**Exercise directions:** Nothing in the listing may be skipped; transcribe all of it as written.
Data provided START
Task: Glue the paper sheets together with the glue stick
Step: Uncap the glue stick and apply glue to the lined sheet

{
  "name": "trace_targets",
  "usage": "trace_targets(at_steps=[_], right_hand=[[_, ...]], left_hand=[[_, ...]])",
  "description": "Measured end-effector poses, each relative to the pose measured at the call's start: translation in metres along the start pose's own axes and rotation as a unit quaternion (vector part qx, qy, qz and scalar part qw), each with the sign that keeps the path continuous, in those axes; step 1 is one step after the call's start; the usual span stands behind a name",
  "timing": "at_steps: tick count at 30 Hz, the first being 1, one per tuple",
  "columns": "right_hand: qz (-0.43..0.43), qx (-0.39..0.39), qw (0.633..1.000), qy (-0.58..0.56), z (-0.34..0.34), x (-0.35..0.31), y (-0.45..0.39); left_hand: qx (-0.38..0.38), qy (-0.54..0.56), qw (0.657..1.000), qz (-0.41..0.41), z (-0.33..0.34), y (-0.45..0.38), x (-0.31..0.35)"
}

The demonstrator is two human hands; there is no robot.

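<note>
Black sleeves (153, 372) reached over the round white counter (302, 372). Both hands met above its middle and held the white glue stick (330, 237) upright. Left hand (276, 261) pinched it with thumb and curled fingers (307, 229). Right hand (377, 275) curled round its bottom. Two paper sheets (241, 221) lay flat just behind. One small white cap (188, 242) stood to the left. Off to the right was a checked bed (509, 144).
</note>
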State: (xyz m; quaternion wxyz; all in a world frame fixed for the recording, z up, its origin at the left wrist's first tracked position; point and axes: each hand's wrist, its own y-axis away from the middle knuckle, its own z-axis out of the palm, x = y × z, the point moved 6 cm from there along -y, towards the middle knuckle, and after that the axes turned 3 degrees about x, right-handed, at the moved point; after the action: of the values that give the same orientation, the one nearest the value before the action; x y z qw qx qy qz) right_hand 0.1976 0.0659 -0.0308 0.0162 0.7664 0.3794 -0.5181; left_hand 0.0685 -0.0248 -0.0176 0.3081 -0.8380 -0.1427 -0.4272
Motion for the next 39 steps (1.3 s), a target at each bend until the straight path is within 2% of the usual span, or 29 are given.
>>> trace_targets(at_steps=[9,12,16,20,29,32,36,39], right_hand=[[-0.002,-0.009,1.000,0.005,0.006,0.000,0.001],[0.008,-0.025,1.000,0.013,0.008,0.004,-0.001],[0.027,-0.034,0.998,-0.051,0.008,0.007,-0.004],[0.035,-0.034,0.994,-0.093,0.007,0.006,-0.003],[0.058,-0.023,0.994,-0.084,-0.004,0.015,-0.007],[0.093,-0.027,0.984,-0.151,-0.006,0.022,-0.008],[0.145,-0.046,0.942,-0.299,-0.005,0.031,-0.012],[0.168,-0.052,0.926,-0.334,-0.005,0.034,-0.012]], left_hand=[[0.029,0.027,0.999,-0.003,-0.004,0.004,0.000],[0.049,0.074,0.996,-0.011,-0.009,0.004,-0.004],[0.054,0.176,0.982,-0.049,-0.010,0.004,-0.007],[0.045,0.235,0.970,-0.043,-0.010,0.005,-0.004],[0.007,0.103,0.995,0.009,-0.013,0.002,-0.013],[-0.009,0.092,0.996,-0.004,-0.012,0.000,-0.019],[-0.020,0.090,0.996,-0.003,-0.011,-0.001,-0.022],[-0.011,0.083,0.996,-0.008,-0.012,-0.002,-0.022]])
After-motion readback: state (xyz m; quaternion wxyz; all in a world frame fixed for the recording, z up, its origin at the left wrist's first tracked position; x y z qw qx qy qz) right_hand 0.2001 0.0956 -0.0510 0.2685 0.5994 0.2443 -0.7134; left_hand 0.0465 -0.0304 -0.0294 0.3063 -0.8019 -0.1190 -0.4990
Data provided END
**Task result:**
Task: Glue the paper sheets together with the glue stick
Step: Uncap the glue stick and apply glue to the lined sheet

{
  "name": "trace_targets",
  "usage": "trace_targets(at_steps=[_], right_hand=[[_, ...]], left_hand=[[_, ...]])",
  "description": "Measured end-effector poses, each relative to the pose measured at the call's start: translation in metres along the start pose's own axes and rotation as a unit quaternion (vector part qx, qy, qz and scalar part qw), each with the sign that keeps the path continuous, in those axes; step 1 is one step after the call's start; the usual span stands behind a name",
  "timing": "at_steps: tick count at 30 Hz, the first being 1, one per tuple",
  "columns": "right_hand: qz (-0.43..0.43), qx (-0.39..0.39), qw (0.633..1.000), qy (-0.58..0.56), z (-0.34..0.34), x (-0.35..0.31), y (-0.45..0.39); left_hand: qx (-0.38..0.38), qy (-0.54..0.56), qw (0.657..1.000), qz (-0.41..0.41), z (-0.33..0.34), y (-0.45..0.38), x (-0.31..0.35)"
}

The demonstrator is two human hands; there is no robot.

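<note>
Black sleeves (153, 372) reached over the round white counter (302, 372). Both hands met above its middle and held the white glue stick (330, 237) upright. Left hand (276, 261) pinched it with thumb and curled fingers (307, 229). Right hand (377, 275) curled round its bottom. Two paper sheets (241, 221) lay flat just behind. One small white cap (188, 242) stood to the left. Off to the right was a checked bed (509, 144).
</note>
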State: (xyz m; quaternion wxyz; all in a world frame fixed for the recording, z up, its origin at the left wrist's first tracked position; point and axes: each hand's wrist, its own y-axis away from the middle knuckle, its own z-axis out of the palm, x = y × z, the point moved 6 cm from there along -y, towards the middle knuckle, and after that the axes turned 3 degrees about x, right-handed, at the moved point; after the action: of the values that give the same orientation, the one nearest the value before the action; x y z qw qx qy qz) right_hand 0.1976 0.0659 -0.0308 0.0162 0.7664 0.3794 -0.5181; left_hand 0.0685 -0.0248 -0.0176 0.3081 -0.8380 -0.1427 -0.4272
Motion for the next 39 steps (1.3 s), a target at each bend until the straight path is within 2% of the usual span, or 29 are given.
>>> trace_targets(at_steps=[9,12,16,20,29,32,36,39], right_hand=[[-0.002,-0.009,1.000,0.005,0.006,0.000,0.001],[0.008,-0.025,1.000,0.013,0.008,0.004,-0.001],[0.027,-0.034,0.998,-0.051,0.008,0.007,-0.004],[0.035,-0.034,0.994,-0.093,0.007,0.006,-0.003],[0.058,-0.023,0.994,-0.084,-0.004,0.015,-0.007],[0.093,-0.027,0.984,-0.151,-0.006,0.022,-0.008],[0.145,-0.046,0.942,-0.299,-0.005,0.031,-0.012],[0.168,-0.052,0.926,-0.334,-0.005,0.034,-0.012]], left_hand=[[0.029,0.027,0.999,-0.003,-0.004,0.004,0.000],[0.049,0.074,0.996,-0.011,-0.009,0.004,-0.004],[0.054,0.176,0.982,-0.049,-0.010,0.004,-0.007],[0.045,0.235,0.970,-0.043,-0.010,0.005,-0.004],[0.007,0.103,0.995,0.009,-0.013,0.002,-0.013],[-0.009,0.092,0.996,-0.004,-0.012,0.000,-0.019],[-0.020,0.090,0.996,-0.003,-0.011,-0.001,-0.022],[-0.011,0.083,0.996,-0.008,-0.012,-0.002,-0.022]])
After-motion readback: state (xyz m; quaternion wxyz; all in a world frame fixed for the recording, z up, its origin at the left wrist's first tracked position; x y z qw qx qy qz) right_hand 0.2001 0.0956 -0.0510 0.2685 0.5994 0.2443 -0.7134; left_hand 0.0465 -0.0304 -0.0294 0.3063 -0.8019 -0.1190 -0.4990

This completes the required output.